### ACTION ITEM
Find all the lines in the entries below that hold the word "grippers" and copy them.

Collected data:
——————

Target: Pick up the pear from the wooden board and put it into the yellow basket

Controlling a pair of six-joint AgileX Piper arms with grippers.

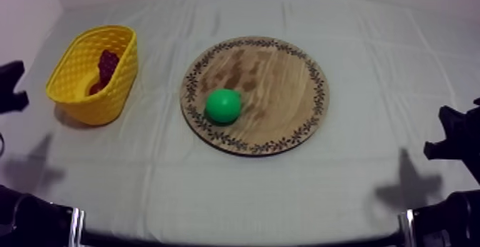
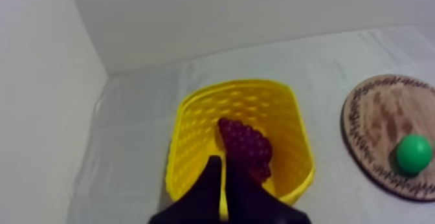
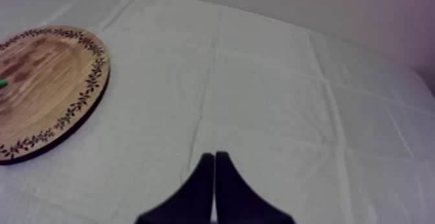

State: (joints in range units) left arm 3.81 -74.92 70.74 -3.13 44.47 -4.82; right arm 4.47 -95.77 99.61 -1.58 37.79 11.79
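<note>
A green pear (image 1: 223, 106) rests on the round wooden board (image 1: 286, 86) with a patterned rim, toward the board's near left part. The yellow basket (image 1: 78, 64) stands at the table's left and holds a dark red bunch of grapes (image 1: 106, 70). My left gripper (image 2: 221, 163) is shut as a narrow wedge, close over the near rim of the basket (image 2: 194, 116), with the grapes (image 2: 245, 144) just beyond it and the pear (image 2: 413, 154) off on the board (image 2: 379, 129). My right gripper (image 3: 214, 156) is shut over bare cloth, apart from the board (image 3: 45, 78).
Both arms sit low at the table's sides, the left arm (image 1: 11, 86) by the basket, the right arm (image 1: 453, 139) at the right edge. Grey-white cloth (image 1: 343, 185) lies open around the board and in front of it.
</note>
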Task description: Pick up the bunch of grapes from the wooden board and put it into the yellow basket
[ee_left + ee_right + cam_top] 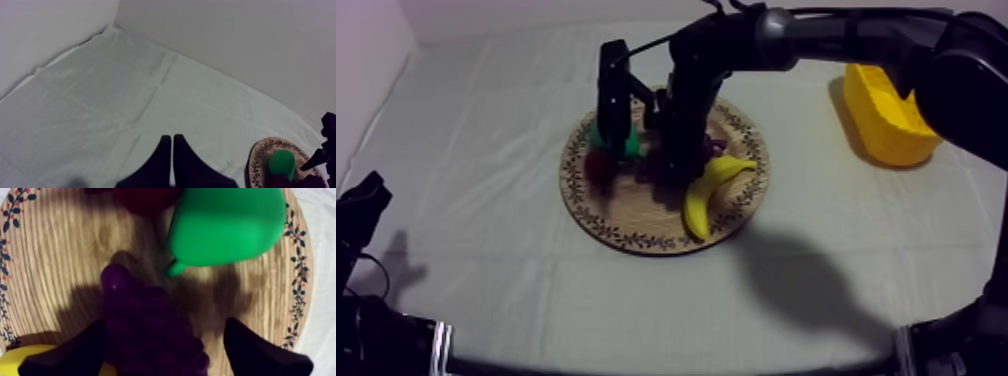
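Observation:
The purple bunch of grapes [145, 323] lies on the round wooden board [60, 253] between a green pear [225, 228] and a banana [15, 360]. My right gripper [165, 328] is open, low over the board, one finger on each side of the grapes and not closed on them. From above, the right gripper [678, 160] stands on the board [636, 225] and hides most of the grapes [713, 147]. The yellow basket [886, 115] sits at the right. My left gripper [171, 147] is shut on nothing, low at the left [366, 195].
A small red fruit [599, 166] and the pear [608, 135] lie on the board's left part, the banana [712, 190] on its right. The right arm spans from the upper right over the table above the basket. Bare cloth surrounds the board.

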### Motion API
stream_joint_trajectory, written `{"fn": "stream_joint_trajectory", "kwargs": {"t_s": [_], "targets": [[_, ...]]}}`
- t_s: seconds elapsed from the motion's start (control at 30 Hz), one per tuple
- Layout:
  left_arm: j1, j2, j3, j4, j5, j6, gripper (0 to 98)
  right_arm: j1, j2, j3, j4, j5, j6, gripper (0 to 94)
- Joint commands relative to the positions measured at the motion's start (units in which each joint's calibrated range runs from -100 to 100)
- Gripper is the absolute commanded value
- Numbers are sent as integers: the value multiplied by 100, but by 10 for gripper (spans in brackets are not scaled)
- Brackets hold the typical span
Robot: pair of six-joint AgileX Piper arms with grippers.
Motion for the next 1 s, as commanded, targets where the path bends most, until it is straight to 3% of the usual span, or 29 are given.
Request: {"fn": "stream_joint_trajectory", "kwargs": {"t_s": [0.0, 0.57, 0.97], "targets": [[2, 3, -2, 0, 2, -1, 1, 7, 6, -21, -2, 7, -6, 624], [2, 3, -2, 0, 2, -1, 1, 68, 36, 25, -56, -30, 161, 457], [2, 3, -2, 0, 2, -1, 1, 104, -168, 261, -96, -128, 196, 440]]}}
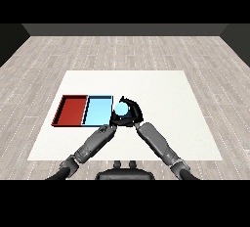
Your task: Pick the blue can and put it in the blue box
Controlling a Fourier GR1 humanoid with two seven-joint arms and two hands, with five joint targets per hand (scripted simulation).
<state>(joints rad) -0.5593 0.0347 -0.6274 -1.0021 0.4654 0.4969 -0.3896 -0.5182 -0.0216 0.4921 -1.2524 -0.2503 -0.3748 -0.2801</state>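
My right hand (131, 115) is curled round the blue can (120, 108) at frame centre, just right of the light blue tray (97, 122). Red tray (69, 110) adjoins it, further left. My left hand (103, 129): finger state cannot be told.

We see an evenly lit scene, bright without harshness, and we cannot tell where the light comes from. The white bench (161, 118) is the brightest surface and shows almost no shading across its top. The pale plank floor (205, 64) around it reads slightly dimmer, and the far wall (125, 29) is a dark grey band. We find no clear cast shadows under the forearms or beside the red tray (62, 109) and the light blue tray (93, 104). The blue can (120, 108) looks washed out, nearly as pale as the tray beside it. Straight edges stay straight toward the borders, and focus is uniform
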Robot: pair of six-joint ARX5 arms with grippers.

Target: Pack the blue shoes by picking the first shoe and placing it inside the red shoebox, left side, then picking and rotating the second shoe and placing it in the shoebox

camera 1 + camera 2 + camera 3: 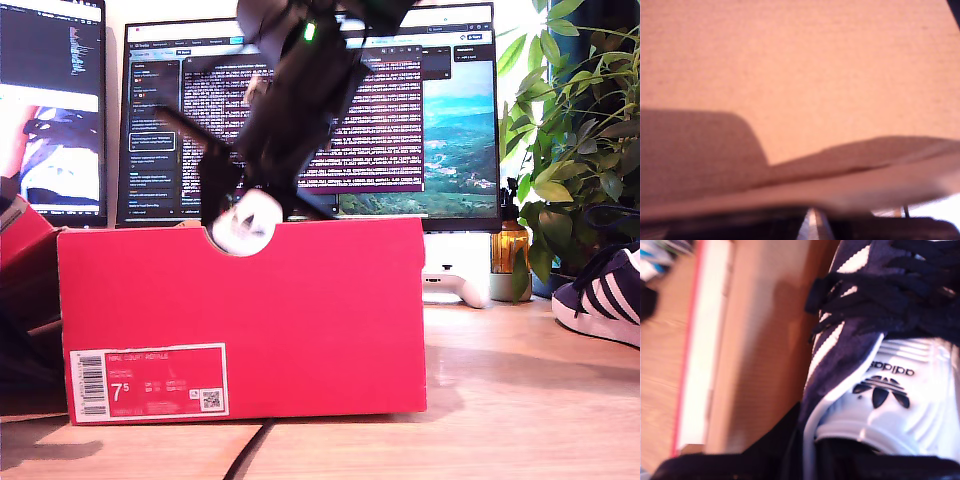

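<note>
One red box [300,310] stands on the wooden table [520,400], its barcode label marked 7.5 facing the exterior camera. Two blue shoes show. The first shoe [880,355] is inside the box: my second wrist view looks down on its dark laces and white tongue with the black trefoil logo, brown cardboard wall just beside it. A white part of it [245,222] shows through the half-round notch in the box's top edge. The second shoe [605,295] lies on the table at the exterior view's right, well apart from the box, three white stripes showing.

An arm [290,110] reaches down into the box from above, blurred. Whether my second gripper clasps the shoe or has let go I cannot tell; its jaws are hidden. My first wrist view shows only blurred brown cardboard very close, and I cannot tell my first gripper's state either.
</note>
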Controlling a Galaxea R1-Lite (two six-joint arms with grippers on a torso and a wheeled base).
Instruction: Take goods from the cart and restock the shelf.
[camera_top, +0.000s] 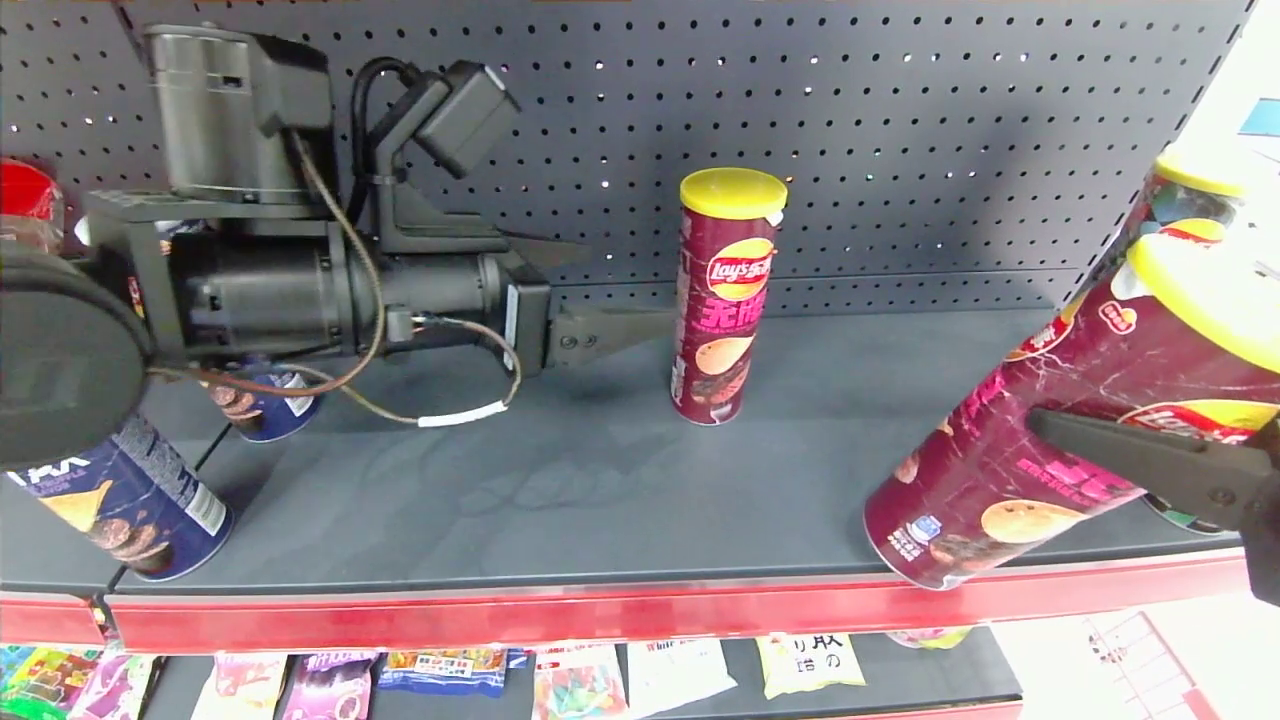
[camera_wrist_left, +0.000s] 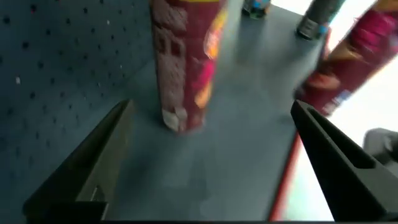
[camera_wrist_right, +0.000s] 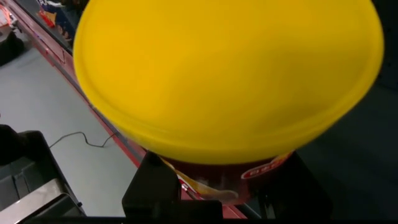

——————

### WRITTEN SOLUTION
Controlling a pair of six-joint AgileX Piper arms with grippers.
Robot: pair of six-joint AgileX Piper arms with grippers.
Robot: pair of six-joint ARX5 arms with grippers.
Controlling a Galaxea R1-Lite (two six-joint arms with grippers on a torso and a wheeled base).

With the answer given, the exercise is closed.